Ironically the modern Liberal Party, formerly called the Protectionist Party, led by Edmund Barton introduced the White Australia Policy in 1901. The aim was to make Australia white and British. Thankfully this draconian policy was abolished in 1973 by Australia's greatest prime minister Gough Whitlam, who embraced multiculturalism and acceptance of all races.

The British didn't bring civilisation, they brought despair with murderous intent and genocide on a race of beauty, tolerance and culture. Racism and ignorance are some of many human frailties. Accept the historical facts that a wrong was done and should not be celebrated.
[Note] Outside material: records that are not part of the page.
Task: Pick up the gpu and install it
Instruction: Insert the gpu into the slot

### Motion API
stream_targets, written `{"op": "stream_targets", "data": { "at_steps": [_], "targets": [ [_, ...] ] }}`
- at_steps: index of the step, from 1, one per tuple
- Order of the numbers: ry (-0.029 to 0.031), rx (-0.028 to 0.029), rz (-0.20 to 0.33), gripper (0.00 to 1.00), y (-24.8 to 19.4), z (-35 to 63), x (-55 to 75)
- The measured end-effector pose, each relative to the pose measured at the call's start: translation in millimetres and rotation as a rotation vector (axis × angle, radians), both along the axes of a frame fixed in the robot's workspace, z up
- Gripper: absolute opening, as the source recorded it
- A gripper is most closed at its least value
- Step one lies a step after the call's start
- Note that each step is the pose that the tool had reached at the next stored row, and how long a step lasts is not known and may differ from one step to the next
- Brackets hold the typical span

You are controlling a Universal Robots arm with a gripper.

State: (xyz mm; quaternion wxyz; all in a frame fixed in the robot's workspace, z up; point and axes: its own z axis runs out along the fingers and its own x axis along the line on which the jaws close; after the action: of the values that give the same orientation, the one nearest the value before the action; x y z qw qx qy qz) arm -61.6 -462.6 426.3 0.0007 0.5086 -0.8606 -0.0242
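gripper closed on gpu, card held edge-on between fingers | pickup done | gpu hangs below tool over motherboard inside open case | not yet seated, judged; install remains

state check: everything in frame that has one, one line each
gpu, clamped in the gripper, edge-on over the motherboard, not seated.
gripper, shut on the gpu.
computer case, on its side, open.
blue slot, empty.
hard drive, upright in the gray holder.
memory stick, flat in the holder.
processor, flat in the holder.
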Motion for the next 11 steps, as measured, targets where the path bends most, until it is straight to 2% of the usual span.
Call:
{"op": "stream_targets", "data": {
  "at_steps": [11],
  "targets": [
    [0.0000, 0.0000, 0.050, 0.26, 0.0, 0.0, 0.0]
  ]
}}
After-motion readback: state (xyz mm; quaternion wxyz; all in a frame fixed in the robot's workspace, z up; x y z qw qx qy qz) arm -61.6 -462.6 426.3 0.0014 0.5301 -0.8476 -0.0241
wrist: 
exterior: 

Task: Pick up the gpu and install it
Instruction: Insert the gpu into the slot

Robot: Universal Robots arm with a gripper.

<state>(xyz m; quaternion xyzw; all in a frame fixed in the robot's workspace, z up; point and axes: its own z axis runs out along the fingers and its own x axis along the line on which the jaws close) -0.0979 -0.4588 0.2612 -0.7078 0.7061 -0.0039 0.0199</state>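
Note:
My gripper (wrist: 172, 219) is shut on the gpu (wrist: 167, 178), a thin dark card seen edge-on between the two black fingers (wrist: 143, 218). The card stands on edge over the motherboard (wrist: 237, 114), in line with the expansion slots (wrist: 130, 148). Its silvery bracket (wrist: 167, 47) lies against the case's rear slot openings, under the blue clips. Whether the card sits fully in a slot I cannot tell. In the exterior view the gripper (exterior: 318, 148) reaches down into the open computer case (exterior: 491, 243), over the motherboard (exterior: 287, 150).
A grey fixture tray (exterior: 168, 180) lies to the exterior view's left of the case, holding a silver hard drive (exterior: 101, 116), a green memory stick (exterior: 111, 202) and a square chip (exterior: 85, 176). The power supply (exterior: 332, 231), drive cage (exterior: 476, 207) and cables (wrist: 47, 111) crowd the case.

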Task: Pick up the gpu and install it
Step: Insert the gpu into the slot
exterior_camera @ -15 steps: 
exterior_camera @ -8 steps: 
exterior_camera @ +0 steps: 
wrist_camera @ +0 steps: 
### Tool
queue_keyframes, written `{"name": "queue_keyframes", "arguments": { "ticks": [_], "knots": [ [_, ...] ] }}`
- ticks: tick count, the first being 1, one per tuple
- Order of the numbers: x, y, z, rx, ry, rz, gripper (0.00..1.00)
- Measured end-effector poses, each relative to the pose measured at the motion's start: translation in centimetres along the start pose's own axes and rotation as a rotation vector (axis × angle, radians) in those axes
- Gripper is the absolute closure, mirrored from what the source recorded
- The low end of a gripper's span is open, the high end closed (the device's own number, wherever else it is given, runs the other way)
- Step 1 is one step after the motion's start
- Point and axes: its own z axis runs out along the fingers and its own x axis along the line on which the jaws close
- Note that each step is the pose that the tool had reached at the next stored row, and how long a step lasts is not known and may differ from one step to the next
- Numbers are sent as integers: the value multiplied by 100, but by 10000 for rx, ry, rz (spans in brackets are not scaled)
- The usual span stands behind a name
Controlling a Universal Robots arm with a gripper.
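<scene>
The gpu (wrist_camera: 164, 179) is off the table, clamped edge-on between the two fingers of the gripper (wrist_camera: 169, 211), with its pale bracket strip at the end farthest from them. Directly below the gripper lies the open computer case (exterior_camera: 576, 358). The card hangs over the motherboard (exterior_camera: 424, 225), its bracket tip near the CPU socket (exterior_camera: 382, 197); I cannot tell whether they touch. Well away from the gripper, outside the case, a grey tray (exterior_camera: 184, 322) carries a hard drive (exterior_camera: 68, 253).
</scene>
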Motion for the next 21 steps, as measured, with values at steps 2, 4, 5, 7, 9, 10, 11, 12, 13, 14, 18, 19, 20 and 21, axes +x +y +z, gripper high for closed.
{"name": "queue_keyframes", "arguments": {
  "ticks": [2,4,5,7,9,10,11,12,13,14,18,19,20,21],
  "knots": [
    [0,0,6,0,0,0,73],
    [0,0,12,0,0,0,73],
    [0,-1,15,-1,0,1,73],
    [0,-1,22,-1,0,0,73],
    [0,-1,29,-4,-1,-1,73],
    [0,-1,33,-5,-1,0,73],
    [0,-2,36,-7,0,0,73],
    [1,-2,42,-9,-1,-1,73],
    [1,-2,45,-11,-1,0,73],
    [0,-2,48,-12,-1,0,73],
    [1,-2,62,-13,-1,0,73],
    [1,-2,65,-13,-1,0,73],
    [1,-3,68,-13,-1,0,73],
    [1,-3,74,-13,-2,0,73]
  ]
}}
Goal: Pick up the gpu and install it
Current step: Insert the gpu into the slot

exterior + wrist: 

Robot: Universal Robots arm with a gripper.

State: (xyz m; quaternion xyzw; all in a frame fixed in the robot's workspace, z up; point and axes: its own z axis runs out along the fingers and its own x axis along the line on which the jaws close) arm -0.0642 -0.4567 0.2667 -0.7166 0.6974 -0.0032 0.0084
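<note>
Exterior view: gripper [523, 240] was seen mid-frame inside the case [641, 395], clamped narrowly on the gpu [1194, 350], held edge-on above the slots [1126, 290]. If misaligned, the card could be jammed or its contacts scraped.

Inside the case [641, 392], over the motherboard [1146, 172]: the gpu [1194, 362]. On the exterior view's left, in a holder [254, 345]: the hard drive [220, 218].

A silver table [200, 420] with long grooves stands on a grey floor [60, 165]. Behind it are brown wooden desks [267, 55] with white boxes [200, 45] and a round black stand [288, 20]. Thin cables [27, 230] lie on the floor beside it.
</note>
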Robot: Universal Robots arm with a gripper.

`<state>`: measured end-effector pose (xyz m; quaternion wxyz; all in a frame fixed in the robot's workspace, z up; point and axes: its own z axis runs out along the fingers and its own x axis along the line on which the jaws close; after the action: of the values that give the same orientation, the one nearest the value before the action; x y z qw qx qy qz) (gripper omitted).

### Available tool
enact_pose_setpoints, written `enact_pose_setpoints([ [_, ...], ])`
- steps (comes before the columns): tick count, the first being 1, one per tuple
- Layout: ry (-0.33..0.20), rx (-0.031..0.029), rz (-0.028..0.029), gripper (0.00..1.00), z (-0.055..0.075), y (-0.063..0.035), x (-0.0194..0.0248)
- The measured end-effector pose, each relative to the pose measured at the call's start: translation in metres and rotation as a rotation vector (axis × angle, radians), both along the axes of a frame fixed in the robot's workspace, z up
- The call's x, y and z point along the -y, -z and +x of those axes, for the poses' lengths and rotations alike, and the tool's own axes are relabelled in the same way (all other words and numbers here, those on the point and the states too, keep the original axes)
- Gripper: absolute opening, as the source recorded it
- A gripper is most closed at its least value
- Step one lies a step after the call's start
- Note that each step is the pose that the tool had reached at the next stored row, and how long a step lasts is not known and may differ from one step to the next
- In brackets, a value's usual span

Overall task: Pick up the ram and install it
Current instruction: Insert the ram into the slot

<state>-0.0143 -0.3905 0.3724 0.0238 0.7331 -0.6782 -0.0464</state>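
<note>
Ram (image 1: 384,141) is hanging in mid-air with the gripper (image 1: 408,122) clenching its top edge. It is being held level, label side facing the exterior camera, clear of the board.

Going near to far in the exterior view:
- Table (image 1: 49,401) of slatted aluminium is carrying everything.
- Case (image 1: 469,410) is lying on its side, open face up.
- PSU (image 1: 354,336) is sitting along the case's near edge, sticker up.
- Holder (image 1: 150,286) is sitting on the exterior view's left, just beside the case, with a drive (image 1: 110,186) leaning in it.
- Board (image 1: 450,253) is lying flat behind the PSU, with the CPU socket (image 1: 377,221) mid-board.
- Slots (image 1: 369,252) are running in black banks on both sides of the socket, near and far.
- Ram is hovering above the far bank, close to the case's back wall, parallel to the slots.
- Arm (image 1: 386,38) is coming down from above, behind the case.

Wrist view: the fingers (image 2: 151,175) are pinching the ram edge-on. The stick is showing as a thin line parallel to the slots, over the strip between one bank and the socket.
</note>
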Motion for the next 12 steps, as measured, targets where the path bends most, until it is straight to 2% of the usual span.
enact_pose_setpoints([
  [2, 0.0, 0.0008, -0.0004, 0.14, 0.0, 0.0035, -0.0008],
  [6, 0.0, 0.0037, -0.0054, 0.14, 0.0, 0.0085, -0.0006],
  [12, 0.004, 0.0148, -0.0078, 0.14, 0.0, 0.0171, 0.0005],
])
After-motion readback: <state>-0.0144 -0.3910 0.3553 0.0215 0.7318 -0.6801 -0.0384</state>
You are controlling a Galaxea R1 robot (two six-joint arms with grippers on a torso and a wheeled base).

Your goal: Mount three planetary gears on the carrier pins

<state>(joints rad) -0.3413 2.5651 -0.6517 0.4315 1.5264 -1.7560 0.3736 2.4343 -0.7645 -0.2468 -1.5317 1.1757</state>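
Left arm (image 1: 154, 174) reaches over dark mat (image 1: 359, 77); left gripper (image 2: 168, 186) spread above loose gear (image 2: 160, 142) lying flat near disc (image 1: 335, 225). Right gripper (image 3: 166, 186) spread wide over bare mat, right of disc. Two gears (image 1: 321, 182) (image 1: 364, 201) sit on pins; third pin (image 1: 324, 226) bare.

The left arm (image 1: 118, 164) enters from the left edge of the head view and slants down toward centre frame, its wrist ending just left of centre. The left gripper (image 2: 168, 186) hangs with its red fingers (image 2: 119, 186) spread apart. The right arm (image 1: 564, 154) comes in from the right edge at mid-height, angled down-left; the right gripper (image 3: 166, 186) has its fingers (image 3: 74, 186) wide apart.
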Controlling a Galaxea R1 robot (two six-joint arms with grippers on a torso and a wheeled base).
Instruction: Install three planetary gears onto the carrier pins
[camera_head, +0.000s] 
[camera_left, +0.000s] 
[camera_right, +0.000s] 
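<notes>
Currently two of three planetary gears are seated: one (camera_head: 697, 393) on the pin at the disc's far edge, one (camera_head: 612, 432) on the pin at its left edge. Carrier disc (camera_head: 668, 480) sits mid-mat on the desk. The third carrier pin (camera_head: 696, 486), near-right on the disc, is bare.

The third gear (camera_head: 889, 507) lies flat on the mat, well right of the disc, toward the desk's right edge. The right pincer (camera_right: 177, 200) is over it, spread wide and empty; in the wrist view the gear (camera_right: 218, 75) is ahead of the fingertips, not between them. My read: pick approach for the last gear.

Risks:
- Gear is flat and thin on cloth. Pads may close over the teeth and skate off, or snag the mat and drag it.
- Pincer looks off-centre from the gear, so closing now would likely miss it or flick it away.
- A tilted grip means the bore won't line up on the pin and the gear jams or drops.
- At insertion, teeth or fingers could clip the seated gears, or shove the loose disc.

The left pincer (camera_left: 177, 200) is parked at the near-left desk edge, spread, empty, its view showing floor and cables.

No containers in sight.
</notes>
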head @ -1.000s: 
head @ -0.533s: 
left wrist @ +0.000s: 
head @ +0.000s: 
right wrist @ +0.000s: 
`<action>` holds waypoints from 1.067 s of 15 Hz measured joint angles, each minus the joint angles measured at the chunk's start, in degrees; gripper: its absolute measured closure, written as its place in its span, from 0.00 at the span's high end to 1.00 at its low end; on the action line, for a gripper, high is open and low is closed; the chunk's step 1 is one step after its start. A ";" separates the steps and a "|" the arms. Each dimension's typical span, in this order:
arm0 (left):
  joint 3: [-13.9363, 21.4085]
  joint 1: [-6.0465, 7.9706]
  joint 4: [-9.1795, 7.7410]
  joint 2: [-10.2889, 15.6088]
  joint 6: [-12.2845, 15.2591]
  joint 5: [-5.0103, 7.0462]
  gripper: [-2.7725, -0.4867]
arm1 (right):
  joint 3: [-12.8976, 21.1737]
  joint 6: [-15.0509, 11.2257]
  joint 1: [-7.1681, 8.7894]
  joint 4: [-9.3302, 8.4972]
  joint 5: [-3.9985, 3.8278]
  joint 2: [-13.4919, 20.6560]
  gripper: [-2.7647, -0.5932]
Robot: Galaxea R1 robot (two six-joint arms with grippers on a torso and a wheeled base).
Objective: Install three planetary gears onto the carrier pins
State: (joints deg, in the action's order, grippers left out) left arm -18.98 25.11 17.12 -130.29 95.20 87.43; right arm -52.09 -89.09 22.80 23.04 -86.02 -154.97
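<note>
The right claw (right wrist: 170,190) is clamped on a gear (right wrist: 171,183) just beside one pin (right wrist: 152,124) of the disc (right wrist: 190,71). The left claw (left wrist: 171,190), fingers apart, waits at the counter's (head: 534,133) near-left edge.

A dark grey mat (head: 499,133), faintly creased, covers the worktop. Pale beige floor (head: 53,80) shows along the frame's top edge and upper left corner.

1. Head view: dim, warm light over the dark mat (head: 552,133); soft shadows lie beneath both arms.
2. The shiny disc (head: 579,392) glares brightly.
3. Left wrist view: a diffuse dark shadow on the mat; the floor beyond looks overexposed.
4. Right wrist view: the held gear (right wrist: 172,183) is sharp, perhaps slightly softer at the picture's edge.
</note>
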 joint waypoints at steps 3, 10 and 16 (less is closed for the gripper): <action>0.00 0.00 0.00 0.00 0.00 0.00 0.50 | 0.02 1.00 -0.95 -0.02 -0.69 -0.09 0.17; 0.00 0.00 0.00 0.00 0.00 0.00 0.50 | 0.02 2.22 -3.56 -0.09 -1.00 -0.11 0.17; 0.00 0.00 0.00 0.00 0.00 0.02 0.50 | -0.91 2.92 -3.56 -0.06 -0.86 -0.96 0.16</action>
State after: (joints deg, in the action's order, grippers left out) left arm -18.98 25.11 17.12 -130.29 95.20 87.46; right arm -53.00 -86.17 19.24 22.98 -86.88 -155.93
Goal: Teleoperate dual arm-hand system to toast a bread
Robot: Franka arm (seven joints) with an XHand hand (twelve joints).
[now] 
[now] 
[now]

January 26 was and always will be invasion day.

Kenny Hicks, Blacksmiths

Renewable scare campaign

QUEENSLAND energy company Energex reported they were repairing damage "mostly due to storms as well as a vehicle hitting a pole, underground cable faults and branches in lines that had cut power to over 21,000 properties". LNP Senator Matt Canavan chose to broadcast this showed "Green energy can't keep the lights on", when it clearly had nothing to do with generation, renewable or otherwise.

Ironically, on this day of record peak demand, almost two gigawatts of his favoured coal generation was out of action, mainly due to unplanned outages. The bigger problem for Queenslanders is the lack of their state's renewable generation capacity, at just 20 per cent. This puts them at risk in peak demand periods, and has seen them go from paying the lowest, to the highest, energy prices among the states.

Conversely, South Australia, with 65 per cent renewable generation, has gone from normally dearest to among the lowest. Perhaps this the start of another inaccurate, ingenuous and occasionally infantile pre-election renewable scare campaign.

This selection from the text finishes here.